**ABOUT THIS TASK**
Filter the material below down to the lines with the word "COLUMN" and give those lines.
BEGIN DATA SHOWN
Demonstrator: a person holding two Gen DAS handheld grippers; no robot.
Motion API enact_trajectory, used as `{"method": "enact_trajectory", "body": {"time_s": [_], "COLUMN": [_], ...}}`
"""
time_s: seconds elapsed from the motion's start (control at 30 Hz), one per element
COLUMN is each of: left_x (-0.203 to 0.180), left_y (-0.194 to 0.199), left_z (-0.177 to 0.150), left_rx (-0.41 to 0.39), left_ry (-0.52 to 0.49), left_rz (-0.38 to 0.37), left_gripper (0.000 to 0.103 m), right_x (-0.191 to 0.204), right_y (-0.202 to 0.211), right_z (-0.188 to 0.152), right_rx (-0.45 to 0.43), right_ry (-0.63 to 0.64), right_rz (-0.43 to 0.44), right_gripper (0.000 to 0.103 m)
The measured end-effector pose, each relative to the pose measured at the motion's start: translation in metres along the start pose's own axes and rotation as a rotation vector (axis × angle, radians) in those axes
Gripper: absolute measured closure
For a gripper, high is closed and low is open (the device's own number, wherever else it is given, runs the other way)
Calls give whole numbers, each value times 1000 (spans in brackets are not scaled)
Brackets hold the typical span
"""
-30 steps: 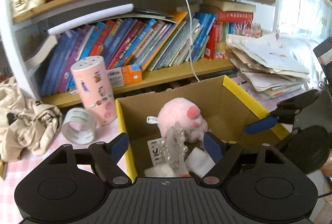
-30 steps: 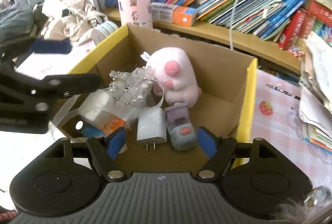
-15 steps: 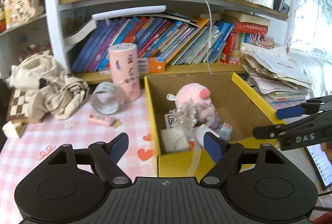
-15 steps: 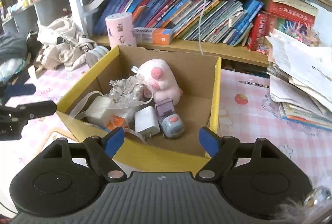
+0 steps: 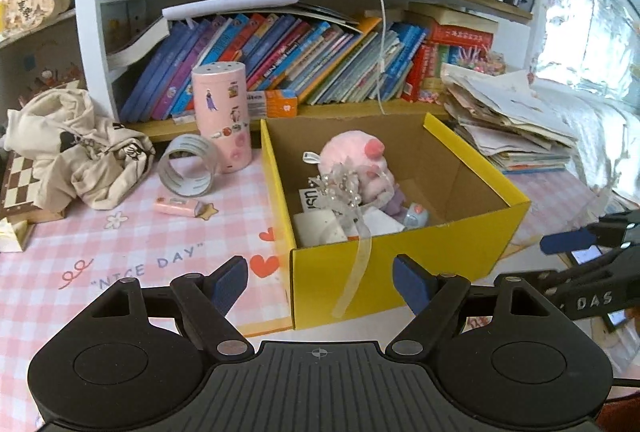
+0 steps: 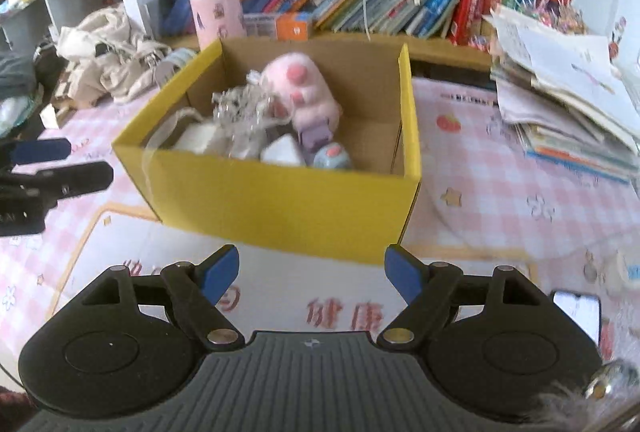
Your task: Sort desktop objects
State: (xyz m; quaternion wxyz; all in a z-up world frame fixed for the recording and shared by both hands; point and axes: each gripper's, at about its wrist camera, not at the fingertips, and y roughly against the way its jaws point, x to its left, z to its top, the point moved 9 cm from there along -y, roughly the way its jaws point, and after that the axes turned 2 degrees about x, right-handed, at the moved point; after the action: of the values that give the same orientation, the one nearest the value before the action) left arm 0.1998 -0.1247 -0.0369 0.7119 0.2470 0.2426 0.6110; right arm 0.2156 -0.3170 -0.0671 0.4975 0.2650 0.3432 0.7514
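Observation:
A yellow cardboard box [image 5: 404,264] [image 6: 280,196] stands on the pink checked tablecloth. Inside lie a pink plush toy [image 5: 352,156] [image 6: 306,84], a beaded clear ornament [image 5: 340,192] [image 6: 240,108], a white charger [image 6: 282,152], a small grey-blue gadget [image 6: 332,156] and white packets. A clear ribbon hangs over the box's front wall. My left gripper [image 5: 320,282] is open and empty, in front of the box's near left corner. My right gripper [image 6: 310,274] is open and empty, short of the box's front wall.
Left of the box stand a pink sticker-covered tumbler [image 5: 222,120], a tape roll [image 5: 188,166] and a small pink stick [image 5: 178,208]. Crumpled cloth [image 5: 76,148] lies far left. Bookshelves back the table; a paper stack [image 6: 568,88] sits right. A phone [image 6: 576,312] lies near right.
Both grippers have drawn back out of the box toward the near side; the box's whole front wall now shows. Nothing came out with them.

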Motion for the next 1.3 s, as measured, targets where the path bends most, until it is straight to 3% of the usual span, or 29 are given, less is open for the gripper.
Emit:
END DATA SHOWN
**OUTPUT OF THE EXERCISE**
Motion API enact_trajectory, used as `{"method": "enact_trajectory", "body": {"time_s": [_], "COLUMN": [_], ...}}`
COLUMN is each of: left_x (-0.203 to 0.180), left_y (-0.194 to 0.199), left_z (-0.177 to 0.150), left_rx (-0.41 to 0.39), left_ry (-0.52 to 0.49), left_rz (-0.38 to 0.37), left_gripper (0.000 to 0.103 m), right_x (-0.191 to 0.204), right_y (-0.202 to 0.211), right_z (-0.188 to 0.152), right_rx (-0.45 to 0.43), right_ry (-0.63 to 0.64), right_rz (-0.43 to 0.44), right_gripper (0.000 to 0.103 m)

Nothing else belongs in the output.